**EXERCISE DIRECTIONS**
Gather all lines in the records below that include the word "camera".

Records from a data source

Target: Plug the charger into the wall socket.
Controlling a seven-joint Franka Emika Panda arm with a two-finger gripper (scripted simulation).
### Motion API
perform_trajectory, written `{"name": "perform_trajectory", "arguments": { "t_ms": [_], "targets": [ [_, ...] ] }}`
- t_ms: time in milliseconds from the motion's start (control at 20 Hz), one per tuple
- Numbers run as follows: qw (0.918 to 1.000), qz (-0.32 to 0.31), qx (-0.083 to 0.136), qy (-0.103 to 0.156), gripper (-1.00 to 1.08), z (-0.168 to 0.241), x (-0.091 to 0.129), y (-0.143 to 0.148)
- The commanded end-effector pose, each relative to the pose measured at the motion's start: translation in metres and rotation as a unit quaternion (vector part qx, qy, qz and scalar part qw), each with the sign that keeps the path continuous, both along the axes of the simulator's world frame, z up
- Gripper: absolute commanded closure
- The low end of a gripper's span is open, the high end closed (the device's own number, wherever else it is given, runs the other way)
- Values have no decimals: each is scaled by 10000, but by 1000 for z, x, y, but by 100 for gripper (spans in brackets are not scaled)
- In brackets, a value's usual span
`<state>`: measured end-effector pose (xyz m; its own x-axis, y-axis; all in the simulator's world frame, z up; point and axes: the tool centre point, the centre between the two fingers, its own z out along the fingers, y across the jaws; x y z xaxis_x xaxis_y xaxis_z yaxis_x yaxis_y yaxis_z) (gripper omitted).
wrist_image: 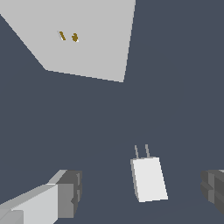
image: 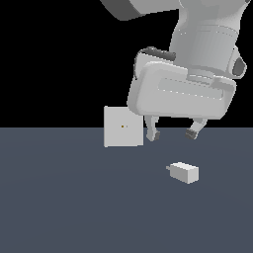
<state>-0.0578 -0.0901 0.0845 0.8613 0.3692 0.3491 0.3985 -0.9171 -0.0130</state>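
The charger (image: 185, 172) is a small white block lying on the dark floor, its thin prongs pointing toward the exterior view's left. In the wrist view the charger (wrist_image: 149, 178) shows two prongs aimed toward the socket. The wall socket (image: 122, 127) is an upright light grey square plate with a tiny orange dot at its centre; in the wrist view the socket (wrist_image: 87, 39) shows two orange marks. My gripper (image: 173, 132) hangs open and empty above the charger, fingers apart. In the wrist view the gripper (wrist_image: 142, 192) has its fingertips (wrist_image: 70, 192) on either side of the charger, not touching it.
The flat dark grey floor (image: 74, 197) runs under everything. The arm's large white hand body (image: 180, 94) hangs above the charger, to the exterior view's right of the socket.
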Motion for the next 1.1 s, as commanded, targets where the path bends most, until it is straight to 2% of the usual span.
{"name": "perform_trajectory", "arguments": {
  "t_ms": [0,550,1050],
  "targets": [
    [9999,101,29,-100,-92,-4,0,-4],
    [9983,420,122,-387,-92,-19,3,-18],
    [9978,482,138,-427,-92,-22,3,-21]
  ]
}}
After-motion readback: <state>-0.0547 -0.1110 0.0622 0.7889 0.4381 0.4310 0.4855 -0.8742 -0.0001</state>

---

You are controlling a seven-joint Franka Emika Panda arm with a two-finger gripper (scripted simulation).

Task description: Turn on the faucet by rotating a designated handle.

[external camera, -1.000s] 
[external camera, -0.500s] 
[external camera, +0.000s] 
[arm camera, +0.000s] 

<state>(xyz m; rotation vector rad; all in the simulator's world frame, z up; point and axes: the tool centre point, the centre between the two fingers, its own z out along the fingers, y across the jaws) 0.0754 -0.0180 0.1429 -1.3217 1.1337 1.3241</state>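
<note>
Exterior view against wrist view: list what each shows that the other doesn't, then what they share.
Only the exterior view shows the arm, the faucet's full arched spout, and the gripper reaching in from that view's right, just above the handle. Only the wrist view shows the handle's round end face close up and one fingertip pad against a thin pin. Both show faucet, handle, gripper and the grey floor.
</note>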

**EXERCISE SOLUTION**
[external camera, -1.000s] 
[external camera, -0.500s] 
[external camera, +0.000s] 
[arm camera, +0.000s] 

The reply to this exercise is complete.